Safes have been around, believe it or not, for almost as long as humans have been on the planet. The costs of today’s home safe will vary on the level of protection they afford, such as their resistance to fire and water and the prying fingers of safe-crackers.

Equally important, you need to consider where to locate the safe. Placing it under the bed or on a closet shelf would certainly make it accessible to you, but this location might also make it an easy target for thieves, who could cart off the safe and open it later. An in-ground safe would certainly make it more difficult to remove, but the installation could easily cost as much as the safe itself. But this added expense might well be worth the extra peace of mind it provides.

For those irreplaceable papers and documents that would make you sleep better if you knew they were literally locked away in a vault, contact your local credit union or savings or banking institution about storing them in one of their safe deposit boxes.

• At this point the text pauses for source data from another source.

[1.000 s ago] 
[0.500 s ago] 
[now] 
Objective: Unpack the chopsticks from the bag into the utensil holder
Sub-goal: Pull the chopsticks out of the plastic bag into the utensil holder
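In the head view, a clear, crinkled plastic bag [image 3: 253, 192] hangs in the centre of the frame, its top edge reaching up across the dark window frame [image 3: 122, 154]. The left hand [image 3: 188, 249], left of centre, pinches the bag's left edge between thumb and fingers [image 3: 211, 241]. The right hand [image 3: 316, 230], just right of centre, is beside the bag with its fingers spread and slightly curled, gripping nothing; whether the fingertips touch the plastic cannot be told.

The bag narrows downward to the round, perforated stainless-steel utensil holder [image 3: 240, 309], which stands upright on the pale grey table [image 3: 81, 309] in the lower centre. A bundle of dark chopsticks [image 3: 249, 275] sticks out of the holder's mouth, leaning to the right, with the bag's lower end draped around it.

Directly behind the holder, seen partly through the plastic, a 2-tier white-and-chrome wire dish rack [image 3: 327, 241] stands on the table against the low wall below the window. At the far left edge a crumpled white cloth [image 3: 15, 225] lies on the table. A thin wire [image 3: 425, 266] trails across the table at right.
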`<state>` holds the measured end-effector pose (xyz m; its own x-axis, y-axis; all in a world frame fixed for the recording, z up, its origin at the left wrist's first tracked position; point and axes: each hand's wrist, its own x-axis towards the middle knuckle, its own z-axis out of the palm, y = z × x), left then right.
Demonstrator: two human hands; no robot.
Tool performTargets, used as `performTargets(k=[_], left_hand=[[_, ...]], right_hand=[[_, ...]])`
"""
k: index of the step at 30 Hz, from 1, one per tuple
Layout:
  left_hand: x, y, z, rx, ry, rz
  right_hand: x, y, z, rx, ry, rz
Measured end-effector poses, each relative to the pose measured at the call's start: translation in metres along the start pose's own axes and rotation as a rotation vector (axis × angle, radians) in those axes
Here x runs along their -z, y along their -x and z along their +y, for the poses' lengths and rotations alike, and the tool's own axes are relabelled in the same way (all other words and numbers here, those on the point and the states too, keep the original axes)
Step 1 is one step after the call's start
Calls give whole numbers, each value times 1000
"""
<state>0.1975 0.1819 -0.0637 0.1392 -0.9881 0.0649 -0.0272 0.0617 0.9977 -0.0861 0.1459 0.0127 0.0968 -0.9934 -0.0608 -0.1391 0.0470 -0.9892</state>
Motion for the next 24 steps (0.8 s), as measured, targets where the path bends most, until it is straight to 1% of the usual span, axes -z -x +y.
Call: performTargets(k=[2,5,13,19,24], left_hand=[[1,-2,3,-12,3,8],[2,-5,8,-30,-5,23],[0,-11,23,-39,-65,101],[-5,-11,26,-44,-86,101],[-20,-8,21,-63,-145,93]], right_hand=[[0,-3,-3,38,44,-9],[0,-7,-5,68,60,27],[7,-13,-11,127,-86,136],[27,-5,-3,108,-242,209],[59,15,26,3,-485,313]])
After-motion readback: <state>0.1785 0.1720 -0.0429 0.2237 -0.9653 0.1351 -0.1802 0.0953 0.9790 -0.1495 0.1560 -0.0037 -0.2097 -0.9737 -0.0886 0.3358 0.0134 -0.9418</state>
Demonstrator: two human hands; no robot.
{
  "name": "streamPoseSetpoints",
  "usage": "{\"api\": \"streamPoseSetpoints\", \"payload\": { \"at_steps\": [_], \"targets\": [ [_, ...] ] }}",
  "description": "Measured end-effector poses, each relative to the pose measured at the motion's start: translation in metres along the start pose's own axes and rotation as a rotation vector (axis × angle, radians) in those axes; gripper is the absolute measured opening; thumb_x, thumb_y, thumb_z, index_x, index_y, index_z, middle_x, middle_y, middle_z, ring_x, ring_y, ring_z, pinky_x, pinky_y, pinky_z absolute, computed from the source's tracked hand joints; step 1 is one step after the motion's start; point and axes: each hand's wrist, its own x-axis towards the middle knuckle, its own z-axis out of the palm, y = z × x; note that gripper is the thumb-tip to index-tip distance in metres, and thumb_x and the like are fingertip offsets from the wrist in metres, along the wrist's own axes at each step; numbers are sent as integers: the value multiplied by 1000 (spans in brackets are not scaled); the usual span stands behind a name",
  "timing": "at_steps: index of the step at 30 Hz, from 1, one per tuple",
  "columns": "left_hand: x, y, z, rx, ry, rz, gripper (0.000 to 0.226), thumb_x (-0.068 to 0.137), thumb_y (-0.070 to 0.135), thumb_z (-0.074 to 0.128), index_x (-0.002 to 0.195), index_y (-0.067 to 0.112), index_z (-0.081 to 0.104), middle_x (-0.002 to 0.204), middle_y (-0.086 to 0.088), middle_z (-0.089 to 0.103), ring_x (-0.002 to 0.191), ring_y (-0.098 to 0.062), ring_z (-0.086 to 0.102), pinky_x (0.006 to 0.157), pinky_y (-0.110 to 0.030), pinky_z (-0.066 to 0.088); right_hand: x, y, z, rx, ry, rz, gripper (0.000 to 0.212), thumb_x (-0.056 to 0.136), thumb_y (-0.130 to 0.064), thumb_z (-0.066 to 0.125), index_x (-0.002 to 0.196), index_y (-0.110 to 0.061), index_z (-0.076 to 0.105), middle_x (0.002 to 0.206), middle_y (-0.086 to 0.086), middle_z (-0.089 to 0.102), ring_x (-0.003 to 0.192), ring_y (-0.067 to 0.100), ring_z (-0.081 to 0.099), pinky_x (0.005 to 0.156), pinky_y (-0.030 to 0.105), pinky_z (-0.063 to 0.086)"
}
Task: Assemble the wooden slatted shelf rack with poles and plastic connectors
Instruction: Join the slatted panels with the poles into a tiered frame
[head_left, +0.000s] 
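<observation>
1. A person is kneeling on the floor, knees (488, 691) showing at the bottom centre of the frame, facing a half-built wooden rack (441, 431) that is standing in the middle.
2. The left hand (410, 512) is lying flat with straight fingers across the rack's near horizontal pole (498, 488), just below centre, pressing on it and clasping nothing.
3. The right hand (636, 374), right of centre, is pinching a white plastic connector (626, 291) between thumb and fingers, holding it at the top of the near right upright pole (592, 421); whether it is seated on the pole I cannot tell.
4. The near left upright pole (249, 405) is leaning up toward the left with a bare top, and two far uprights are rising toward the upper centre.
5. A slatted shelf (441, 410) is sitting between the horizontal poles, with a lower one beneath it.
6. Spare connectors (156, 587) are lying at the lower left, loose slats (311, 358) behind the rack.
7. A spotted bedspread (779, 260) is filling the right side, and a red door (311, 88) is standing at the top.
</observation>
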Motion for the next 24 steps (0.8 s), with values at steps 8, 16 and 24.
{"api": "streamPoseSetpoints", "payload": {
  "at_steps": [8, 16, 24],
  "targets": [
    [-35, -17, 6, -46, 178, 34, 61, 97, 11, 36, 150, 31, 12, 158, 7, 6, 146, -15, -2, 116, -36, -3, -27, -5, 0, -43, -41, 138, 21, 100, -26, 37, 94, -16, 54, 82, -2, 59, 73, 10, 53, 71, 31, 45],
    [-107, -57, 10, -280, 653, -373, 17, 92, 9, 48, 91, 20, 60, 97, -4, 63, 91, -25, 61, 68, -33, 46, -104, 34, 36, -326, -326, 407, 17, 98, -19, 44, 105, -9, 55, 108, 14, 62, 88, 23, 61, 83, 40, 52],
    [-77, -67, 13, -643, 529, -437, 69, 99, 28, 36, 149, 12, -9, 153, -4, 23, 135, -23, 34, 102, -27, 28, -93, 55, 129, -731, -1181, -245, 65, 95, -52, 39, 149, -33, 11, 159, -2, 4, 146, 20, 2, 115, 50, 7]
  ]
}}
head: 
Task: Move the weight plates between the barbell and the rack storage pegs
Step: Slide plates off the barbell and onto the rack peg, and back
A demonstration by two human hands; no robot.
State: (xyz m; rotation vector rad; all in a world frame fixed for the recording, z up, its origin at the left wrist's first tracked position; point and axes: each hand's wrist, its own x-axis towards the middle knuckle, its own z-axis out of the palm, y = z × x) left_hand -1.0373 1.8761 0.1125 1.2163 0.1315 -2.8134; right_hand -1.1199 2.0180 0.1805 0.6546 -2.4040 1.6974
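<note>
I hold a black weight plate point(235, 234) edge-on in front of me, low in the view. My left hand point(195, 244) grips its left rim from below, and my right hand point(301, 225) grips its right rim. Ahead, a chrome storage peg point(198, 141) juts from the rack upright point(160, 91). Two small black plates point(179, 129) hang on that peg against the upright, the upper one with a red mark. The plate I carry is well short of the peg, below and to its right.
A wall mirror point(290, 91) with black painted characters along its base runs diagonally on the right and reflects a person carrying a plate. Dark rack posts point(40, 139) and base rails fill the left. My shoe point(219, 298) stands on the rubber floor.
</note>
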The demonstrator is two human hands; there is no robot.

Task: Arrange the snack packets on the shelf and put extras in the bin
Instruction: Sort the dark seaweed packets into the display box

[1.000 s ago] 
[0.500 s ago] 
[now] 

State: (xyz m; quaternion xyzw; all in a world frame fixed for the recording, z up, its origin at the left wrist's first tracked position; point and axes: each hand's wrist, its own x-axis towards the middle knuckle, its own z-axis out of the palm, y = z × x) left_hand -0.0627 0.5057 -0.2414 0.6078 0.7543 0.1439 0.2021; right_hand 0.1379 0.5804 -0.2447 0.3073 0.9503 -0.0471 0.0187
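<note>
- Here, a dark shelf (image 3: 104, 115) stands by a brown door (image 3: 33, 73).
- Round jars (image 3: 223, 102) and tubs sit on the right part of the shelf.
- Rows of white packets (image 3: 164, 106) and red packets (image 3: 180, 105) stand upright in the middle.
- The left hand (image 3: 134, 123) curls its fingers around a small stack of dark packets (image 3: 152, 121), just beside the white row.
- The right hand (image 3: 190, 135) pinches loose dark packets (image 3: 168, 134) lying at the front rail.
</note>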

If you’re a customer, you may obtain the use of a safe deposit box for free or at a discount. It’s important to note that while the Federal Deposit Insurance Corp. (FDIC) protects the money in FDIC-insured bank accounts, it doesn’t cover the contents in your deposit box. Be mindful as well that you can only access a safe deposit box during banking hours.

If you want insurance on the items within the safe deposit box, you have to purchase it yourself. Why would you? Just as thefts, fire, floods, and other disasters can damage your home, they can also wreak havoc with bank vaults.

You may also want to consider digitizing your important documents and storing them in the “cloud,” — a sort of digital vault — but anything digitized is also hackable.

While there are no guarantees in life, that’s no excuse for not trying to do all you can to protect yourself, and that includes organizing your important papers and putting them in as safe a place as possible.